● **ACTIVITY**:
The listing that follows is to be repeated exactly.

● **RECORDED INFORMATION**:
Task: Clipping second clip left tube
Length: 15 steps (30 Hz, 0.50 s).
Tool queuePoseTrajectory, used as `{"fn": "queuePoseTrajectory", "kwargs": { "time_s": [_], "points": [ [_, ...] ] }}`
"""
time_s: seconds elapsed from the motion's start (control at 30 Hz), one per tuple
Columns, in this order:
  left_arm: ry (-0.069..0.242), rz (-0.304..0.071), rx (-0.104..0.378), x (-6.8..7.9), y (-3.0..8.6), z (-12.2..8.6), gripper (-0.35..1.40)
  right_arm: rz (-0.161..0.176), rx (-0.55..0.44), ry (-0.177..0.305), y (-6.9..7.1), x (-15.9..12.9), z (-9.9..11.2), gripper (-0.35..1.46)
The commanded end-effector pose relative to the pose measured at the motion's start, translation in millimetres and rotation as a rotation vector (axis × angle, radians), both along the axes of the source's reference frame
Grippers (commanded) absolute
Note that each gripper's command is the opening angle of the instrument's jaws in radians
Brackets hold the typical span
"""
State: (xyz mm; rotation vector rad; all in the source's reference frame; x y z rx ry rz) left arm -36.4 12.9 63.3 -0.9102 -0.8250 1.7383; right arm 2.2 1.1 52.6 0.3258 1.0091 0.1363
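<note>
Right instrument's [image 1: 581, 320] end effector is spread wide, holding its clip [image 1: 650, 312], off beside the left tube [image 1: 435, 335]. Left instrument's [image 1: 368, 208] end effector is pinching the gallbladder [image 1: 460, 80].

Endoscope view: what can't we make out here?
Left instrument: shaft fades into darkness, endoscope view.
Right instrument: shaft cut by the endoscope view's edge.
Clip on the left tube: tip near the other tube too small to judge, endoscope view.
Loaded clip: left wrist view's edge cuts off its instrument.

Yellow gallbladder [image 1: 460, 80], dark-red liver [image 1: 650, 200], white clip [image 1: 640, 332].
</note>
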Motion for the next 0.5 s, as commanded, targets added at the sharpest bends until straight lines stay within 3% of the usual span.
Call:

● **RESPONSE BELOW**:
Task: Clipping second clip left tube
Length: 15 steps (30 Hz, 0.50 s).
Tool queuePoseTrajectory, used as `{"fn": "queuePoseTrajectory", "kwargs": { "time_s": [_], "points": [ [_, ...] ] }}`
"""
time_s: seconds elapsed from the motion's start (control at 30 Hz), one per tuple
Columns, in this order:
  left_arm: ry (-0.069..0.242), rz (-0.304..0.071), rx (-0.104..0.378), x (-6.8..7.9), y (-3.0..8.6), z (-12.2..8.6), gripper (-0.35..1.40)
  right_arm: rz (-0.161..0.176), rx (-0.55..0.44), ry (-0.177..0.305), y (-6.9..7.1), x (-15.9..12.9), z (-9.9..11.2), gripper (-0.35..1.46)
The commanded end-effector pose relative to the pose measured at the motion's start, translation in millimetres and rotation as a rotation vector (axis × angle, radians), both along the axes of the source's reference frame
Grippers (commanded) absolute
Note that each gripper's command is the opening angle of the instrument's jaws in radians
Brackets hold the typical span
"""
State: (xyz mm; rotation vector rad; all in the source's reference frame; x y z rx ry rz) left arm -36.4 12.9 63.3 -0.9102 -0.8250 1.7383; right arm 2.2 1.1 52.6 0.3258 1.0091 0.1363
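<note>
Right instrument's [image 1: 581, 320] end effector is spread wide, holding its clip [image 1: 650, 312], off beside the left tube [image 1: 435, 335]. Left instrument's [image 1: 368, 208] end effector is pinching the gallbladder [image 1: 460, 80].

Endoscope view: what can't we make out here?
Left instrument: shaft fades into darkness, endoscope view.
Right instrument: shaft cut by the endoscope view's edge.
Clip on the left tube: tip near the other tube too small to judge, endoscope view.
Loaded clip: left wrist view's edge cuts off its instrument.

Yellow gallbladder [image 1: 460, 80], dark-red liver [image 1: 650, 200], white clip [image 1: 640, 332].
</note>
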Motion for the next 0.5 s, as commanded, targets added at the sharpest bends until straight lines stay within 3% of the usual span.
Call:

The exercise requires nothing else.